We also suspect that people who are members of this bike sharing system are commuting to work by bike. So we are creating a dummy variable that is equal to 1 when it is around the typical time to commute to and from work, and it is equal to 0 otherwise.
combined_trips <- combined_trips %>%
mutate(start_hour = hour(start_time),
commute_time = ifelse((start_hour >= 6 & start_hour < 8) |
(start_hour >= 17 & start_hour < 19),
1, 0))
The commute hours are chosen roughly based on the graph showing how many departures there are per hour across the data:
## Saving 7 x 5 in image
Here is the model we will be running. The independent variables include trip duration, birth year, commute time, and starting location. I am using robust standard errors to control for heteroscedasticity.

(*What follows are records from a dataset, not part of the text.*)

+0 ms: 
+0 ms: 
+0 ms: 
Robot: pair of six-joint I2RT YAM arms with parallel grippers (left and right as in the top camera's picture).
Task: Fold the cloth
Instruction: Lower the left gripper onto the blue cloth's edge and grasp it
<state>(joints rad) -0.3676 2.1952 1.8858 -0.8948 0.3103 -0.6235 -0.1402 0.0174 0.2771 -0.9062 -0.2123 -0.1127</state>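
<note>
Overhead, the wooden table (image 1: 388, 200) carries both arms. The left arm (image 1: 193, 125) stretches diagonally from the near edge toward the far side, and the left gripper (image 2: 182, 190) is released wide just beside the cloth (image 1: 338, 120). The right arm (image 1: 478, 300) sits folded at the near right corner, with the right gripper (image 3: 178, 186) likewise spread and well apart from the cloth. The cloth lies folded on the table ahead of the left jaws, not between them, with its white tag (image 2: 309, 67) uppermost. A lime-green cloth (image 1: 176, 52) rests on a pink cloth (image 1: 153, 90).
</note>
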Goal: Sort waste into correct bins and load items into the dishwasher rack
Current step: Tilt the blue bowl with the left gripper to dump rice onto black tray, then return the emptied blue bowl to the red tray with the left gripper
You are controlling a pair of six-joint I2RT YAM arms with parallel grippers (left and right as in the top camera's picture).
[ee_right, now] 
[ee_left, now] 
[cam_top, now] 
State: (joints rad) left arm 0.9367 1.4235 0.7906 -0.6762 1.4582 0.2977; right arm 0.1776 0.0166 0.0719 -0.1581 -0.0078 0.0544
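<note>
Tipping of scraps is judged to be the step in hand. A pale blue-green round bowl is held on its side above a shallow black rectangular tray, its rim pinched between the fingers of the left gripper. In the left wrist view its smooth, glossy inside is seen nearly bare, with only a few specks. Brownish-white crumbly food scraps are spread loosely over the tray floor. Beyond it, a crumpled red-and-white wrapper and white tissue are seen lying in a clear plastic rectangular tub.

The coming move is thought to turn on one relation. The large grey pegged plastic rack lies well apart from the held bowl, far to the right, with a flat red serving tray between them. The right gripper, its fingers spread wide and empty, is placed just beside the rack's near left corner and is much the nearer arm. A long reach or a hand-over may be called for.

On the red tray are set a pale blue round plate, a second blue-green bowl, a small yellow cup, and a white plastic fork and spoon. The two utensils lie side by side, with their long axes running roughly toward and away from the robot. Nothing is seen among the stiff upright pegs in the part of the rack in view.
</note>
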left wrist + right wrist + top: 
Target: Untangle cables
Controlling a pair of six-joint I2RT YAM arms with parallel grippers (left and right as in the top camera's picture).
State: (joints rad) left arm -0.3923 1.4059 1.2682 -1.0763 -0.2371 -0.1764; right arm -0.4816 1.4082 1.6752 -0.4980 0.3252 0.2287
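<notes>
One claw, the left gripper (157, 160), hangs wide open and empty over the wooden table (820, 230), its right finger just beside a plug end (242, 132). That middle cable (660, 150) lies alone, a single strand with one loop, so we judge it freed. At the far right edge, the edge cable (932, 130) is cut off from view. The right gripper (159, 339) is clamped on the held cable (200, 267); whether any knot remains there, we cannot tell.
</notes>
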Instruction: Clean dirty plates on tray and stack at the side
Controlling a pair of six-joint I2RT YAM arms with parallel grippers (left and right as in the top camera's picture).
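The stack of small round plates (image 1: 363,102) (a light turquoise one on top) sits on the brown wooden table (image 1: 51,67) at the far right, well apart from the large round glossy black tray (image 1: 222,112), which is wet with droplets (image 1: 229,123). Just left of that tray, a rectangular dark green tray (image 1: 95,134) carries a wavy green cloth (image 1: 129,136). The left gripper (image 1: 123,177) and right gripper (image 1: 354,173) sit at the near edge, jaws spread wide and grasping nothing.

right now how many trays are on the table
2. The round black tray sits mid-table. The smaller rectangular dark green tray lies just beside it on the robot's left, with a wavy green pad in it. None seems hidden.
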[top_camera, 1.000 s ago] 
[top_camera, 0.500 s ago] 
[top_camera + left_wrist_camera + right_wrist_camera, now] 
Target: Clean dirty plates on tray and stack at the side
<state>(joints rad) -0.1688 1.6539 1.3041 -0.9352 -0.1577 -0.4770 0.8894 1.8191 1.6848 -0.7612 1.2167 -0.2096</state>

combined_model <- glm(usertype_dummy ~ tripduration + birthyear + commute_time, family = binomial,
data = combined_trips)
robust_se <- coeftest(combined_model, vcov = sandwich)
robust_se
##
## z test of coefficients:
##
## Estimate Std. Error z value Pr(>|z|)
## (Intercept) 2.0785e+02 8.6513e+00 24.026 < 2.2e-16 ***
## tripduration -2.1355e-03 1.1045e-04 -19.334 < 2.2e-16 ***
## birthyear -1.0178e-01 4.3484e-03 -23.407 < 2.2e-16 ***
## commute_time 3.1878e-01 5.0737e-02 6.283 3.321e-10 ***
## ---
## Signif. codes: 0 '***' 0.001 '**' 0.01 '*' 0.05 '.' 0.1 ' ' 1
| Term | Estimate | Robust.SE | Pr…z.. | Odds.Ratio | |
|---|---|---|---|---|---|
| (Intercept) | (Intercept) | 207.854 | 8.651 | 0 | 1.861963e+90 |
| tripduration | tripduration | -0.002 | 0.000 | 0 | 9.980000e-01 |
| birthyear | birthyear | -0.102 | 0.004 | 0 | 9.030000e-01 |
| commute_time | commute_time | 0.319 | 0.051 | 0 | 1.375000e+00 |
The biggest impact on whether someone is a member or not appears to be the variables commute time and birth year. Our recommendation for this company would be to make ads targeting younger people and possibly encouraging them to use this bike system to commute to work and school.
I think this study could be extended and improved by having more information. For example the company can collect more data from the whole year instead of the first quarter. More data points, such as income, could be collected.